Leber Congenital Amaurosis (LCA) is a rare genetic eye disease that appears at birth or in the first few months of life. The extent of vision loss varies from person to person, but can be quite severe (with little to no light perception). LCA is an umbrella term given to a group of diseases that are caused by mutations in at least 18 known genes. The gene mutations lead to failure in function of the photoreceptor cells (rod and cones cells that receive light), ultimately causing cell degeneration. Given the severity of the condition, it is one of the most extensively researched inherited retinal disorders, and a number of clinical trials have begun recently.
There are many different types of LCA, and the disease can present differently in different children. However, there are some basic symptoms that are often associated with LCA. These include nystagmus (involuntary jerky rhythmic eye movement), photophobia (sensitivity to light) and slow pupillary response to light. Eye-pressing and rubbing the eyes with a knuckle or finger can be common with babies and children who have very little vision. This can cause damage to the cornea (keratoconus) and lens and may result in a loss of fatty tissue around the eyes causing the eyes to look deep-set. The extent of degeneration depends on the type of LCA the child has and for some types of LCA the vision (or lack of vision) remains stable.
LCA is a very rare condition which is estimated to affect around 1 in 80,000 in the population. Forms of LCA are caused by a mutation in one of a number of genes that are important for retinal function and it is usually inherited in an autosomal recessive manner. However, there are rare incidences where the inheritance pattern may be autosomal dominant.

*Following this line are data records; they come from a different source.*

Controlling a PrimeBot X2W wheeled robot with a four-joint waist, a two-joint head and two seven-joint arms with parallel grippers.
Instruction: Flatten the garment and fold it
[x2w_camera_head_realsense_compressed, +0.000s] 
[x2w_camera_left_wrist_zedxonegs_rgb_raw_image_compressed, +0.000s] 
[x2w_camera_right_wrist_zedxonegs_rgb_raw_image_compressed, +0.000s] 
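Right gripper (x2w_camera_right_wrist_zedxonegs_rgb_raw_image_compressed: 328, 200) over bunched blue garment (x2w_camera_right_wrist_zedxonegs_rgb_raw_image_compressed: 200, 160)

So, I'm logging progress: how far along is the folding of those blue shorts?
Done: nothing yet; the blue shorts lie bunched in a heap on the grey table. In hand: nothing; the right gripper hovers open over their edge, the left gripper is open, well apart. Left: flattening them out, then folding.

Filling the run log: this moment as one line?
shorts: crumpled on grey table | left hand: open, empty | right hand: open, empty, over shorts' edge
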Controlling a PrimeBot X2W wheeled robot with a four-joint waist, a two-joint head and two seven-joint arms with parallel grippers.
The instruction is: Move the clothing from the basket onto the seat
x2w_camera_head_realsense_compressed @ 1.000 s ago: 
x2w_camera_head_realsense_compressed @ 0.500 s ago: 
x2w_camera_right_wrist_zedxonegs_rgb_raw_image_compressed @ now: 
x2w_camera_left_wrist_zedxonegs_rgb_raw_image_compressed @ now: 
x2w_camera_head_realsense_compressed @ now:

At present, there are no proven effective treatments for LCA. However a number of clinical trials have begun or are due to begin for some subtypes of the condition.
On the 19th of December 2017, the FDA approved the first ever retinal gene therapy for the treatment of Leber’s Congenital Amaurosis caused by mutations in the RPE65 gene. The drug, voretigene neparvovec-rzyl (Luxturna) is manufactured by Spark Therapeutics in Philadelphia, and is a single dose gene therapy administered via an injection into the retina.
In 2017, ProQR Therapeutics in the Netherlands commenced their Phase 1/2 human clinical trial for safety and efficacy of QR-110, a treatment for LCA 10 caused by the p.Cys998X mutation in the CEP290 gene. The trial is being conducted across three centres: the University of Iowa, the Scheie Eye Institute at the University of Pennsylvania, and the Ghent University Hospital, Belgium. Patients (six adult and six children enrolled) will receive a dose of QR-110 every three months for a total of four doses in one eye.
In July 2014, QLT Inc announced promising results from a human clinical trial investigating an oral drug (QLT091001) for the treatment of LCA from mutations in the RPE65 and LRAT genes. There were positive improvements in visual function for 11 of the 14 patients who received a seven day oral dose of the drug. These therapies aim to improve vision by bypassing the biochemical effects of lack of RPE65 or LRAT and thus “reawakening” dormant or sleeping retinal cells in order to allow the patient to see. It is extraordinary that this very uncommon, and severe, inherited retinal degeneration is the subject of two different clinical trials, both of which have shown early evidence of success. This gives justifiable hope that less severe inherited retinal degenerations might also be treatable in the foreseeable future.